From the records below, print exactly the lines starting at the one containing "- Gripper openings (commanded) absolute" and ending at the one containing "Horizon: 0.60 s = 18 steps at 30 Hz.", ends included, and nothing else.

**Input:**
----------------------------------------

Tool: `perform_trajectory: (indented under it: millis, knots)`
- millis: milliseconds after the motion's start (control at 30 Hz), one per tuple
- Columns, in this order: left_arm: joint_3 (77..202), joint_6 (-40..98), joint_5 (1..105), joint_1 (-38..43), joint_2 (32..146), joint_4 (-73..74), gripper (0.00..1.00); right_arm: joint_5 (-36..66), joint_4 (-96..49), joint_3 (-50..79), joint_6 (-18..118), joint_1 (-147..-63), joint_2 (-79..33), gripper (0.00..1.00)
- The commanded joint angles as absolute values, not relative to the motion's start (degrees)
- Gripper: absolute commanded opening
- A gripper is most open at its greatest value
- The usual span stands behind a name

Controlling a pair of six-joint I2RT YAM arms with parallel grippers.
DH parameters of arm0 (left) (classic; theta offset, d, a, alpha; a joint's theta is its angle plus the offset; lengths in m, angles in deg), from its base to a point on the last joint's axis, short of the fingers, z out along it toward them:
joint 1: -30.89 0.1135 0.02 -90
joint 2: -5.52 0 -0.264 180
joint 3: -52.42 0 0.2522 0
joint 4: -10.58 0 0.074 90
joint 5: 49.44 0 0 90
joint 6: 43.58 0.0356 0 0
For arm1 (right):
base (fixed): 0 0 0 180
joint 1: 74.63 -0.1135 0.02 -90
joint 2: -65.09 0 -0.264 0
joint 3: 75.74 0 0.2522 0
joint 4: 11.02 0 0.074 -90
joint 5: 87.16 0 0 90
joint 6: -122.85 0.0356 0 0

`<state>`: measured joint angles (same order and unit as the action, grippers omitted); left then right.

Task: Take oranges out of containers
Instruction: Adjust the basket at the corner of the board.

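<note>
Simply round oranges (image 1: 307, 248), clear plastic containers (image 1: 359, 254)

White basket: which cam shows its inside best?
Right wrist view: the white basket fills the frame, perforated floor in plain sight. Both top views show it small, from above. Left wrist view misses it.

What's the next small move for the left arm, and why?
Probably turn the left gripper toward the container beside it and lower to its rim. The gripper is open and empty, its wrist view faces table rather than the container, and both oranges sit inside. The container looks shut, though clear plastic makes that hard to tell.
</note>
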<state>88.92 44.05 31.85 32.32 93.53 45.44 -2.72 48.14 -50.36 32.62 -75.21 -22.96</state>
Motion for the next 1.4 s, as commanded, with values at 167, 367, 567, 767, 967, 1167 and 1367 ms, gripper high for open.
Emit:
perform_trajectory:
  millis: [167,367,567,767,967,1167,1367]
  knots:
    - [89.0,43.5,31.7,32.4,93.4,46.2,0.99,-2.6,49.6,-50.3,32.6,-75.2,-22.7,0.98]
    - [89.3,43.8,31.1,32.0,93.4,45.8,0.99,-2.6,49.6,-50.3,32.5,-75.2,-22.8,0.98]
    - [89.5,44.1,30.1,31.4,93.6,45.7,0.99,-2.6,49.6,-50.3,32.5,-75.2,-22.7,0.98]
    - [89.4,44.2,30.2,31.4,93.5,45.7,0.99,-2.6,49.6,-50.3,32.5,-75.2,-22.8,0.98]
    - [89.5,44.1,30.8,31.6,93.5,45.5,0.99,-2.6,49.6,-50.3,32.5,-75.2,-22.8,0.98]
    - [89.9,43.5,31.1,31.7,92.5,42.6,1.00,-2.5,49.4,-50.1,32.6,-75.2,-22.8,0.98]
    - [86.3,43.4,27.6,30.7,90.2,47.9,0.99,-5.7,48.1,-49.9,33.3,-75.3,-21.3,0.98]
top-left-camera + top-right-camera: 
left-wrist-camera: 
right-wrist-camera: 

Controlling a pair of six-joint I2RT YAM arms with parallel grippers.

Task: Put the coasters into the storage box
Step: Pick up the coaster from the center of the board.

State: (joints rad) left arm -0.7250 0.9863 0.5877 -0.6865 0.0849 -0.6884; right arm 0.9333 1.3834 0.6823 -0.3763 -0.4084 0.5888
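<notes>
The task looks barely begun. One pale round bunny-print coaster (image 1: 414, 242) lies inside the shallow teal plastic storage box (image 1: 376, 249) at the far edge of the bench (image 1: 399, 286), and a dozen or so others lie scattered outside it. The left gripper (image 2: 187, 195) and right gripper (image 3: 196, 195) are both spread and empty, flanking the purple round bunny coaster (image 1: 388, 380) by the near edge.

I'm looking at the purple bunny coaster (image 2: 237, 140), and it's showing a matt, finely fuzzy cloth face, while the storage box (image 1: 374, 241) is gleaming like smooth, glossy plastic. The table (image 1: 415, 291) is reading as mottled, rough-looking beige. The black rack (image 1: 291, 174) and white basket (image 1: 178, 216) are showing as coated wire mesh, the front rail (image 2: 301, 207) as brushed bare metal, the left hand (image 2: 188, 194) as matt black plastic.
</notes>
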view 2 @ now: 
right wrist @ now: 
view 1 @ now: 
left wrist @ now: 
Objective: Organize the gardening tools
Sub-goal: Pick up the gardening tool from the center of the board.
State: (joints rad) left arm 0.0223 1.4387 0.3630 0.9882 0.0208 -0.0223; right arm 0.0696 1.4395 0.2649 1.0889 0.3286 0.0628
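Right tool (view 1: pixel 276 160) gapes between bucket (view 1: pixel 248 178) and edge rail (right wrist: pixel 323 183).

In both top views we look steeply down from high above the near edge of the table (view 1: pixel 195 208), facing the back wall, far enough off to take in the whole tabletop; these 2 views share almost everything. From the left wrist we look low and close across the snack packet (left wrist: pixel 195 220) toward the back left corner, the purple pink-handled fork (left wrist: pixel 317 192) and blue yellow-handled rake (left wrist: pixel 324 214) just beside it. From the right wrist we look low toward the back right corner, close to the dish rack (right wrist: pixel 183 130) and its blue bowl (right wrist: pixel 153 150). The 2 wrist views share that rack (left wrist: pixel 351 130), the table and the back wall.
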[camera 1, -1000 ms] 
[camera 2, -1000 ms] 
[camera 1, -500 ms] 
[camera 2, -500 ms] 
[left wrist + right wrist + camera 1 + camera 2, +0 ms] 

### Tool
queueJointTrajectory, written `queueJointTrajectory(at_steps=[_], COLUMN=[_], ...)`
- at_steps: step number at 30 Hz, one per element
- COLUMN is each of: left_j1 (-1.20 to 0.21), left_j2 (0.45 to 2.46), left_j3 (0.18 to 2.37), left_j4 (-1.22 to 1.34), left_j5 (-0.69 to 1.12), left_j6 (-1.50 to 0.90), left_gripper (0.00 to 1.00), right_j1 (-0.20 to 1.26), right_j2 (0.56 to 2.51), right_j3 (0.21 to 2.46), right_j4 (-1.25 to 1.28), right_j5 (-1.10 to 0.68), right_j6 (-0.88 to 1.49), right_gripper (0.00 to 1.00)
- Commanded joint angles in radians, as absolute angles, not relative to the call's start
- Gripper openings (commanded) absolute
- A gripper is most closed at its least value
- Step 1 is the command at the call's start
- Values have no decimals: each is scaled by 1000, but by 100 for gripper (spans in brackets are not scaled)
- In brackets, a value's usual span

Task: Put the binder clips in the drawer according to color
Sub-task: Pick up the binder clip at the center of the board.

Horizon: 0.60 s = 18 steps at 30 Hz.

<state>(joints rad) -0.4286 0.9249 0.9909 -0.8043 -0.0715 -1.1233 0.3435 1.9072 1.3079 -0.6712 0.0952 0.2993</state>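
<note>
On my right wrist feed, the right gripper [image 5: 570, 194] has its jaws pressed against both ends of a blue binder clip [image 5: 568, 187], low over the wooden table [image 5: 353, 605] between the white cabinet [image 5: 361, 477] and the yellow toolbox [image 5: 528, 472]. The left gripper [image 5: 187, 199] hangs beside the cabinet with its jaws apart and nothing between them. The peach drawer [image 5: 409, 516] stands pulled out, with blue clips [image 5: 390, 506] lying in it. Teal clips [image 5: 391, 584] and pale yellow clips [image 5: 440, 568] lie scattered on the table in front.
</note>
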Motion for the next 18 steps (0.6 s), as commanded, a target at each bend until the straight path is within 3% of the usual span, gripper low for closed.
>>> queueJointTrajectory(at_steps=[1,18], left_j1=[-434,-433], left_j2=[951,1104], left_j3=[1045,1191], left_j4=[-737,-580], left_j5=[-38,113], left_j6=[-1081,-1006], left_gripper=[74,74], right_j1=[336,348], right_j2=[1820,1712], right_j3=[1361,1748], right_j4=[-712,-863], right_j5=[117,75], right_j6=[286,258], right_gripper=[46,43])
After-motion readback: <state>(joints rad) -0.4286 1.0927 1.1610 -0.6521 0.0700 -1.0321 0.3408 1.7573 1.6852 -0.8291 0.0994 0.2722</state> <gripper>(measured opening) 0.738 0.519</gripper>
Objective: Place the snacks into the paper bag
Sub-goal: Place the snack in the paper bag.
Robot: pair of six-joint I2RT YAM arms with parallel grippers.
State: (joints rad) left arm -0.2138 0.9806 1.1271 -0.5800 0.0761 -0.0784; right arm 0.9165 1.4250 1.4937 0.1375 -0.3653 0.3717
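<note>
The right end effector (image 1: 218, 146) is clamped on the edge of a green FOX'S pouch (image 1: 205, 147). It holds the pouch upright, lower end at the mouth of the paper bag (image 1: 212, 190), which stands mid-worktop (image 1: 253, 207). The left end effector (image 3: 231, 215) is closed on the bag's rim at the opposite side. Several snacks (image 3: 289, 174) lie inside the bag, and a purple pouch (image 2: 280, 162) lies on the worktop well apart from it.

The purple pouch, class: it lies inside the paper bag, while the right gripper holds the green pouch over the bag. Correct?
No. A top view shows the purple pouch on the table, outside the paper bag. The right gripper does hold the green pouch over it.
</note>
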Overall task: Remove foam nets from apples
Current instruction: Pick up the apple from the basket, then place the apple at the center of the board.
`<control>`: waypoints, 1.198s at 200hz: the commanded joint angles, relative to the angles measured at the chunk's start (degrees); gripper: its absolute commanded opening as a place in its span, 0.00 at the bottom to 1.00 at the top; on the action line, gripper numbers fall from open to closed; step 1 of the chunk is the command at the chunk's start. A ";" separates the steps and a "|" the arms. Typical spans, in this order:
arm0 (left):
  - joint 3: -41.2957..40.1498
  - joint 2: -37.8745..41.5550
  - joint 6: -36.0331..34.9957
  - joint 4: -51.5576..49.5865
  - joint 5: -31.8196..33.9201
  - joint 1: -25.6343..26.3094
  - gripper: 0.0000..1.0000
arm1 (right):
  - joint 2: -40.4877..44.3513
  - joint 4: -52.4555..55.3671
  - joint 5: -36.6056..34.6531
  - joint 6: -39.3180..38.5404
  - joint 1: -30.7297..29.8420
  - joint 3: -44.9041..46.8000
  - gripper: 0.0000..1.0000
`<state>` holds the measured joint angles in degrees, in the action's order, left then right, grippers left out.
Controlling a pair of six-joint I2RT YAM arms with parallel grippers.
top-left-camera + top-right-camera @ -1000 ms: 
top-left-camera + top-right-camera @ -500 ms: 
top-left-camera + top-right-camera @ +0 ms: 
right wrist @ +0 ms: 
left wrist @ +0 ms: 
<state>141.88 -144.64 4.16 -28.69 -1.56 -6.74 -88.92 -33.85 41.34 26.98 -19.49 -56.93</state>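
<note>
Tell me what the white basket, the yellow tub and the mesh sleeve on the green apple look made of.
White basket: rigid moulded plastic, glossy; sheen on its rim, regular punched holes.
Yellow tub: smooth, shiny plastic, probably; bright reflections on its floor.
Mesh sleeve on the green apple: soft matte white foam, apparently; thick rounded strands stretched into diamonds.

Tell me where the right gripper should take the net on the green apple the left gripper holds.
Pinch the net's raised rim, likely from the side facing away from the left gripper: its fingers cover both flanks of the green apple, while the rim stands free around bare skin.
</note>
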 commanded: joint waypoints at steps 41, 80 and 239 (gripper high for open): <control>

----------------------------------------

**Solution to the exercise:**
- Gripper openings (commanded) absolute
- A gripper is most closed at its least value
- Step 1 is the command at the call's start
- Values have no decimals: each is scaled by 1000, but by 100 for gripper (spans in brackets are not scaled)
- In brackets, a value's usual span

Task: Put the binder clips in the drawer according to color
Sub-task: Pick up the binder clip at the center of the board.

Horizon: 0.60 s = 18 steps at 30 Hz.

What the exercise asked for is now done.